The European Union is about to increase in scope and cost, and there will be major consequences for Ireland. The barrage of rocket fire from the White House is compelling theatre, but the ripple effects in the aftermath will be profound. We spent years navel gazing about constitutional change at home, but we are now in a maelstrom that will bring institutional change on a scale that will substantially alter the focus, purpose and workings of the EU.
It seems like another era, but only 20 years ago Ireland led orderly negotiations to successfully agree to an EU constitution. It was rejected first in a French referendum, then a Dutch one, and that was that. The last EU mandate coincided with Covid-19, the invasion of Ukraine and rampant inflation. Former European Council president Charles Michel tweeted “Deal” at 5.15am on July 21st, 2020. The EU had created a €750 billion coronavirus fund, partly based on common borrowing, on top of a seven-year, €1 trillion EU budget.
This was a historic mutualisation of debt, a requirement to submit national budgetary plans to Brussels and the ability of those plans to be referred to the European Council. Its full effects are only beginning to unfold. There will be no considered constitutional process this time. Momentous decisions will be made on the hoof in coming weeks and months that will see the EU mutate into something significantly different.

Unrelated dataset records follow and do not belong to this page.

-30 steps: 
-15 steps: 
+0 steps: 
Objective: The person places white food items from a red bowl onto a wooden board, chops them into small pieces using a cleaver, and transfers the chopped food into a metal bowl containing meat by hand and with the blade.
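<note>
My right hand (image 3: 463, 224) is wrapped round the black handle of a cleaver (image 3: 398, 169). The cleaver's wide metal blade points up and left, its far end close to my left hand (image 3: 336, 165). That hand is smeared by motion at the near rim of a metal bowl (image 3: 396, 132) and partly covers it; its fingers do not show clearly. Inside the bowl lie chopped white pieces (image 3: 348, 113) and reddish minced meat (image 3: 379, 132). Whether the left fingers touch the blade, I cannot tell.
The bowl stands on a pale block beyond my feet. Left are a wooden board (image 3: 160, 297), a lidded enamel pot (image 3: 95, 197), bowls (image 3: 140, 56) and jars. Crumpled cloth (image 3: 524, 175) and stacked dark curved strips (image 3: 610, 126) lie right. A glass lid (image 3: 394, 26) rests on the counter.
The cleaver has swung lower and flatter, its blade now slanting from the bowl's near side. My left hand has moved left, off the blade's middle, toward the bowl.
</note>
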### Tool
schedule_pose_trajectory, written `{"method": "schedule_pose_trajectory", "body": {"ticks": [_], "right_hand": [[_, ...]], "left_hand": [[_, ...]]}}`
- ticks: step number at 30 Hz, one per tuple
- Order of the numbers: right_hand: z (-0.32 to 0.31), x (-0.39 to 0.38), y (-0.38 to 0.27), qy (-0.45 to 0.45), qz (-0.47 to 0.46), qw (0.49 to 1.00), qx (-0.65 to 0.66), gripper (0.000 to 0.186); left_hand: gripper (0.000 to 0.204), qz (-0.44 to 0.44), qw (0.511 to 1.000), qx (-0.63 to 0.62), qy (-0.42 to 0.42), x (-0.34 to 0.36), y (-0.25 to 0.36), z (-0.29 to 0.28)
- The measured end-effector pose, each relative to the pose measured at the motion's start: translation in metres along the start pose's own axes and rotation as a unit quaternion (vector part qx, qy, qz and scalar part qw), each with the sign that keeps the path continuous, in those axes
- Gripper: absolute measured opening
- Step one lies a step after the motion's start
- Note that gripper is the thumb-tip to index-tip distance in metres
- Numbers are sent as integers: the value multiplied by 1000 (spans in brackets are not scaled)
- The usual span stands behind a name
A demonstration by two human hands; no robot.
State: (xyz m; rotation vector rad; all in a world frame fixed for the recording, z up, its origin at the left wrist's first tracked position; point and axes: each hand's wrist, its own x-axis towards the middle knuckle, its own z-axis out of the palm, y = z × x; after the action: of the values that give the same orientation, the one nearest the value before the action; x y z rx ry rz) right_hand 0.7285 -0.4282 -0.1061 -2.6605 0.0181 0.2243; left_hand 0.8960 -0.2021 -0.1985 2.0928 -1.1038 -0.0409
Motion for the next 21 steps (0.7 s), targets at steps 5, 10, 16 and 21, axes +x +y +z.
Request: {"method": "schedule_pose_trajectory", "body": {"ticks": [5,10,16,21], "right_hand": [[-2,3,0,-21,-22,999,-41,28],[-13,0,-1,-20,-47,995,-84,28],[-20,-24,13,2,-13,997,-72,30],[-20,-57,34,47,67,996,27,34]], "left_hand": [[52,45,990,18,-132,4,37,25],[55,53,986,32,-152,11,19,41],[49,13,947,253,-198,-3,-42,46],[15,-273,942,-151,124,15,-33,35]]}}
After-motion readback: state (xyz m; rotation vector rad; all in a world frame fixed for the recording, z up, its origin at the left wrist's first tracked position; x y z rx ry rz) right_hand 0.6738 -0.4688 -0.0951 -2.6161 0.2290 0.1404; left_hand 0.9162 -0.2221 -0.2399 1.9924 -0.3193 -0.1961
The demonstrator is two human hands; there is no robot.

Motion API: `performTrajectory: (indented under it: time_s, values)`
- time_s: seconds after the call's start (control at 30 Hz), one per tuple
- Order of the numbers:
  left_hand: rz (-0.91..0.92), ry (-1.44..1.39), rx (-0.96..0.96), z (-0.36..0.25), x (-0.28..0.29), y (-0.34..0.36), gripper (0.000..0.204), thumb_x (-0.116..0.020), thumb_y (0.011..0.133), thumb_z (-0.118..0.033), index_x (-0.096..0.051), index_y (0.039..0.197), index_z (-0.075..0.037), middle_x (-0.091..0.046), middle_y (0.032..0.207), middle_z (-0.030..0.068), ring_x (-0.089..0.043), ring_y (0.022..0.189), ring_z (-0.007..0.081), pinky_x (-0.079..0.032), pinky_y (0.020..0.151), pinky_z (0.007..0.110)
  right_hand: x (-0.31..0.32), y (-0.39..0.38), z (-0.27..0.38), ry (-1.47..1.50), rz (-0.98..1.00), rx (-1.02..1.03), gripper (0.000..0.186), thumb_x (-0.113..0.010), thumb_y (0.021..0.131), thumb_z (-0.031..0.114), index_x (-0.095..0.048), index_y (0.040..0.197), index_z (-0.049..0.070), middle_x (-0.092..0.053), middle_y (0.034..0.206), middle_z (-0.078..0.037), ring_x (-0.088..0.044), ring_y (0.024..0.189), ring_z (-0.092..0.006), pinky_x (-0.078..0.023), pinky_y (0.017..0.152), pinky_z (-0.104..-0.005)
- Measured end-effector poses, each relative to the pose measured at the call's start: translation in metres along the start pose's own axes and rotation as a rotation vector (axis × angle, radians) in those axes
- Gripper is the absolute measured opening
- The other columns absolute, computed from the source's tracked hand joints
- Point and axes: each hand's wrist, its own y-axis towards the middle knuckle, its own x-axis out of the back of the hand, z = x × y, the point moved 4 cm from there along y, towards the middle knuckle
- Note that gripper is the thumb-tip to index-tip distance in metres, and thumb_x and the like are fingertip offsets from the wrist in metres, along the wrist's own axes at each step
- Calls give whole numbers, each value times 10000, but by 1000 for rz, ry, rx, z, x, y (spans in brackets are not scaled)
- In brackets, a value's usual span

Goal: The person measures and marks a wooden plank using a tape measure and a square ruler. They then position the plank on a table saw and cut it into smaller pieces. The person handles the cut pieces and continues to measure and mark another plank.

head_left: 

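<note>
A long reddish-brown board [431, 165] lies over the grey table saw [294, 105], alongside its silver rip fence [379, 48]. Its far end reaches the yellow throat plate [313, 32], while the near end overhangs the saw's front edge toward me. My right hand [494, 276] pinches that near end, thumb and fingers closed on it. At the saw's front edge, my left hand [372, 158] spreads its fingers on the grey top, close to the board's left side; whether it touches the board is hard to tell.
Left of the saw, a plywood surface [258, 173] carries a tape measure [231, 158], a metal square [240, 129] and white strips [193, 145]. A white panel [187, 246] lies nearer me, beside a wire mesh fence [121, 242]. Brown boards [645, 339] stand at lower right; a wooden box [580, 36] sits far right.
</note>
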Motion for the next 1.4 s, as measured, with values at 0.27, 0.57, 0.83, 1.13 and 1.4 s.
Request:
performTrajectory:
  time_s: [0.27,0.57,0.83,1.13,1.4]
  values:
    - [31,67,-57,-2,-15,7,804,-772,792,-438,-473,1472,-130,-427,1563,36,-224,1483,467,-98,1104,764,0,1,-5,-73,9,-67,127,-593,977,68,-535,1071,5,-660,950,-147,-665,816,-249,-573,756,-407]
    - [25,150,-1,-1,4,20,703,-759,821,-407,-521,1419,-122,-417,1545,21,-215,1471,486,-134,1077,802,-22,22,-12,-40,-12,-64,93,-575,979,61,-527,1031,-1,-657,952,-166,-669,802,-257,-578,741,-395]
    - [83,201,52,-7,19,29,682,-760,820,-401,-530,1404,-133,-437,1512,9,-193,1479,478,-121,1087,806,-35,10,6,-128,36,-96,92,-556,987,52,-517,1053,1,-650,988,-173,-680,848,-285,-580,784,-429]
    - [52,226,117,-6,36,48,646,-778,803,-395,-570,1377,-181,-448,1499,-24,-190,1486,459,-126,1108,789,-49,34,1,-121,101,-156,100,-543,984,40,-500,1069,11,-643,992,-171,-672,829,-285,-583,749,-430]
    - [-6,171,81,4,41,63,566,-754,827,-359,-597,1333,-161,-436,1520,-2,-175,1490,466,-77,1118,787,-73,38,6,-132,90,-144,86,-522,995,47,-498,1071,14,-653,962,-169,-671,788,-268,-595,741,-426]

The end of an 80-year alliance between the United States and Europe means defence will become a fifth pillar or freedom for the union, along with the free movement of goods, services, capital and people. This demands new money, in an expanded budget and potentially new ways of raising it. There won’t be treaty change soon, so that requires shimmying around circles that must be squared. Enlargement to encompass the entry of new states in the east would further strain existing budgets and the solidarity that EU spending brings. A solution might be to exempt defence spending from EU fiscal rules. That should be easy to understand in Ireland, where we specialised in the exemption of repeated “once-off” Covid-related expenditure from budgetary norms long after the pandemic was over.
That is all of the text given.